## Task description
Write out the material in full, matching each line exactly.

*** Begin section ***

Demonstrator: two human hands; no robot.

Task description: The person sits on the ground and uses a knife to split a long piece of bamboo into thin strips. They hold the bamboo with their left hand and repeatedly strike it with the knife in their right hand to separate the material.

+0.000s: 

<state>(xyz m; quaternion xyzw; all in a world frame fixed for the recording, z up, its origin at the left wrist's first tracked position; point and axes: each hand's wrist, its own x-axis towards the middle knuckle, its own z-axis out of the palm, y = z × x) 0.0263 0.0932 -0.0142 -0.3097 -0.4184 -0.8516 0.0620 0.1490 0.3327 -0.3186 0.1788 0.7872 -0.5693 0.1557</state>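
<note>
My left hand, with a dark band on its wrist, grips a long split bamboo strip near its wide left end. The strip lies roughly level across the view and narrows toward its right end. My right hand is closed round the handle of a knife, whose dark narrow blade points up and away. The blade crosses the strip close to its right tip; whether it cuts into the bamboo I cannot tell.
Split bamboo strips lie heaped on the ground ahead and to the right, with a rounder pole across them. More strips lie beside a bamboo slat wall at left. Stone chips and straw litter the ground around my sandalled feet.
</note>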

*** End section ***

## Response to the task
Demonstrator: two human hands; no robot.

Task description: The person sits on the ground and uses a knife to split a long piece of bamboo into thin strips. They hold the bamboo with their left hand and repeatedly strike it with the knife in their right hand to separate the material.

+0.000s: 

<state>(xyz m; quaternion xyzw; all in a world frame fixed for the recording, z up, its origin at the left wrist's first tracked position; point and axes: each hand's wrist, its own x-axis towards the middle knuckle, its own z-axis out of the palm, y = z × x) 0.0263 0.0932 -0.0142 -0.3097 -0.4184 -0.8516 0.0620 0.1490 0.3327 -0.3186 0.1788 0.7872 -0.5693 0.1557</state>
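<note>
My left hand, with a dark band on its wrist, grips a long split bamboo strip near its wide left end. The strip lies roughly level across the view and narrows toward its right end. My right hand is closed round the handle of a knife, whose dark narrow blade points up and away. The blade crosses the strip close to its right tip; whether it cuts into the bamboo I cannot tell.
Split bamboo strips lie heaped on the ground ahead and to the right, with a rounder pole across them. More strips lie beside a bamboo slat wall at left. Stone chips and straw litter the ground around my sandalled feet.
</note>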

Work on the answer has been completed.